嚥下障害について
嚥下(えんげ)は外部から水分や食物を口の中に取り込み咽頭と食道を経て胃へ送り込む運動です。
このいずれかに以上が起こることを嚥下障害といいます。
嚥下障害とは,疾病や老化などの原因により飲食物の咀嚼や飲み込みが困難になる障害をいいます。
通常私達は、咀嚼した食物を舌を使って咽頭へ送り、嚥下します。
その時、軟口蓋が挙上することで、口腔と鼻腔が遮断されます。
また、喉頭蓋で気管へ蓋をし、嚥下の瞬間だけ開く食道へと送り込みます。
これらの複雑な運動に関わる神経や筋肉に何らかの障害が生じた場合、嚥下障害となる訳です。
嚥下障害になると食物を摂取できなくなったり(脱水症、栄養不良)、食物が気道に入る(誤嚥)ことで身体に重大な影響を引き起こします。

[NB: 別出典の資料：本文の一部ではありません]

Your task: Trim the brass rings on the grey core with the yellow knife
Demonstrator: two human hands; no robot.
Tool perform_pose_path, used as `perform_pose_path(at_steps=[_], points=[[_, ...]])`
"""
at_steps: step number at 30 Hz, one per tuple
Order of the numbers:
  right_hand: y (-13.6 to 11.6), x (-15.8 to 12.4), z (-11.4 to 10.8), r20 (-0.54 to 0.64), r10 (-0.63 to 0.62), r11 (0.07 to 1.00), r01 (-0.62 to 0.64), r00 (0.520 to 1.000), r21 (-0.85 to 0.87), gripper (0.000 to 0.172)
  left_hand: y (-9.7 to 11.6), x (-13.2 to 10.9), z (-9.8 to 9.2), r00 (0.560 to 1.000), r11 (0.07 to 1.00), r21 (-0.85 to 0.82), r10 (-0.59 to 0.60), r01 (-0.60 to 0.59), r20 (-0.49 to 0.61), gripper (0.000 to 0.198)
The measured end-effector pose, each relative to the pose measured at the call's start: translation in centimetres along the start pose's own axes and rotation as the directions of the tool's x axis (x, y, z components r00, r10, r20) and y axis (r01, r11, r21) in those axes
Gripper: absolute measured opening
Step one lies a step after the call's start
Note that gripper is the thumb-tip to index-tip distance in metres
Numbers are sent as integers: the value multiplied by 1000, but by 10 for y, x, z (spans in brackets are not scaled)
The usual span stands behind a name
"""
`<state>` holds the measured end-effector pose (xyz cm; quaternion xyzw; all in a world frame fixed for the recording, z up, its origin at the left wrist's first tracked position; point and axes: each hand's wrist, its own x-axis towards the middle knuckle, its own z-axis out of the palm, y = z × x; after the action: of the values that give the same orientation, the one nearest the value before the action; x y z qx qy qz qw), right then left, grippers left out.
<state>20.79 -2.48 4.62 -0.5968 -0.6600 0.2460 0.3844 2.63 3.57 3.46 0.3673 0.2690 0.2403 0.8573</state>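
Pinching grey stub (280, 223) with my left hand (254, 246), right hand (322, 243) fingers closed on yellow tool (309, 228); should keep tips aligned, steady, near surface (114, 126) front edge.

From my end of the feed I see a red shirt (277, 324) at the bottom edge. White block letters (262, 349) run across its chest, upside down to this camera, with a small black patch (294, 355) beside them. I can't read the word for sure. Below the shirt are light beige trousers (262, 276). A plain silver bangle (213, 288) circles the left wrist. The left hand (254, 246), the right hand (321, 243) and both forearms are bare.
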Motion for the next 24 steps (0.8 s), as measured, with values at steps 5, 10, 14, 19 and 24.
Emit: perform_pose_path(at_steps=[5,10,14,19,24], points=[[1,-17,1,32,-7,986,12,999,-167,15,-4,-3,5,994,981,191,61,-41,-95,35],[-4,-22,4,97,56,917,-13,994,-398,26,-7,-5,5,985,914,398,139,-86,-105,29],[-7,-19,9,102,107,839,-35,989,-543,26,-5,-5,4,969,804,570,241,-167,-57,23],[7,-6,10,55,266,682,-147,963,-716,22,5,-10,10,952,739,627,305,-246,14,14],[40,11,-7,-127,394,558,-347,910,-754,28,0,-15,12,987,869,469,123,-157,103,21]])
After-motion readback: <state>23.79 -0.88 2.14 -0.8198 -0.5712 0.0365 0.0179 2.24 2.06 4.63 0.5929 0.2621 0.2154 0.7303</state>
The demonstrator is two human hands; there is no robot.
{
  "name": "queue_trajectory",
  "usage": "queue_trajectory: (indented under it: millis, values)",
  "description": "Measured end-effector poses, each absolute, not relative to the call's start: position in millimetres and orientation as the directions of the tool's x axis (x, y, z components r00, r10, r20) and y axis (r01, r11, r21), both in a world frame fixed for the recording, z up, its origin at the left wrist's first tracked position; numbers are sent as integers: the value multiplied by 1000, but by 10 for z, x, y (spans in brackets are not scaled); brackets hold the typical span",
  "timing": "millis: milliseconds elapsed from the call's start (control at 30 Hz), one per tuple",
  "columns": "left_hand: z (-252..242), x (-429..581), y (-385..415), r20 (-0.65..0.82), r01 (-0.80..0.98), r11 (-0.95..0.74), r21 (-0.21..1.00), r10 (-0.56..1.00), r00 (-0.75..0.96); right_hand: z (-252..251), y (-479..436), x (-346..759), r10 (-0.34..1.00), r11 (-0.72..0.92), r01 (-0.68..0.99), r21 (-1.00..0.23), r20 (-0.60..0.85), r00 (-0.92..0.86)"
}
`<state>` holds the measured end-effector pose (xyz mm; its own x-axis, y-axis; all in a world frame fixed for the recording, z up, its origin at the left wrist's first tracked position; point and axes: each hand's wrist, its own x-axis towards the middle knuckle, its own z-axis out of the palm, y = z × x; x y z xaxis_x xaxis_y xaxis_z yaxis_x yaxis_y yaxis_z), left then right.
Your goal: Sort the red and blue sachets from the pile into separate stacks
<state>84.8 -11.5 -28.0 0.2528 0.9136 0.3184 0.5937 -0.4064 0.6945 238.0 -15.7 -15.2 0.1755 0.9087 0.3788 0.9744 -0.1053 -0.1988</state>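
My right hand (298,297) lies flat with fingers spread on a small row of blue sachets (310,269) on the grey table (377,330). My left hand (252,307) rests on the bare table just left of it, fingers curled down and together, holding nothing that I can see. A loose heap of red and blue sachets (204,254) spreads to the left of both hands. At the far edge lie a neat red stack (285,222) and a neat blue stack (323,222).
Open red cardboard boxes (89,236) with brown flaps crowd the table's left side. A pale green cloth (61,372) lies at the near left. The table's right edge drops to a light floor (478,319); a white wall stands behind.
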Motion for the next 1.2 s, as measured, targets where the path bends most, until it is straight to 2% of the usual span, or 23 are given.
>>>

もうひとつ忘れてはならないことに食べる楽しみの消失があります。
口から食べられなくなることは人生のQOL(生活の質)を大きく低下させてしまいます。
嚥下障害で起こる問題点
- 栄養摂取不良:脱水症、栄養不良
- 誤嚥:呼吸器合併症(肺炎、無気肺)、窒息
- 食べる楽しみの消失
嚥下障害の原因
- 脳卒中後遺症
- 外傷性脳損傷
- 脳性麻痺
- 痴呆
- パーキンソン病
- ハンチントン病
- ウィルソン病
- 筋萎縮性側索硬化症
- 多発性硬化症
- 脳腫瘍
- 重症筋無力症
- 頭頸部領域ガン
- 薬剤
- 歯牙の喪失等による咀嚼力の低下
嚥下障害を疑う主な症状
- むせ:どういう食品でむせるか?食べはじめにむせるか?疲れるとむせるか?
- 咳:食事中や食後の咳は多くないか?夜間の咳は無いか?
- 痰の症状及び量:食物残渣ないか?食事を開始してから量は多くないか?
- 咽頭異常感、食物残留感:部位はどこか?
- 嚥下困難感:食品による差異はあるか?
- 声:食後に声の変化はないか?ガラガラ声ではないか?
- 食欲低下:むせたり、苦しいから食べないなどはないか?
- 食事内容の変化:飲み込みやすいものだけを選んでないか?
- 食事時間の延長:口の中にいつまでも食べ物をためている、なかなか飲み込まない
- 食べ方の変化:上を向いて食べる、汁物と交互に食べている、口からこぼれる
- 食事中の疲労:食事に伴う低酸素血症はないか?
- 口腔内の汚れ:ひどい歯垢、食物残渣、口臭は口腔器の問題はあるか?
嚥下障害の患者さんにとって快適な口腔を維持することは、美味しく食事を摂ることはもちろん、肺炎(誤嚥性肺炎)の予防や嚥下機能のリハビリテーションにもつながります。
口腔の機能が低下すると、むし歯や歯周疾患の悪化、口臭、摂食・嚥下機能の更なる低下などの結果に結びつくことが多いのですが、こういった問題は口腔ケアをきちんとすることで改善することが可能です。摂食・嚥下機能の更なる低下などの結果に結びつくことが多いのですが、こういった問題は口腔ケアをきちんとすることで改善することが可能です。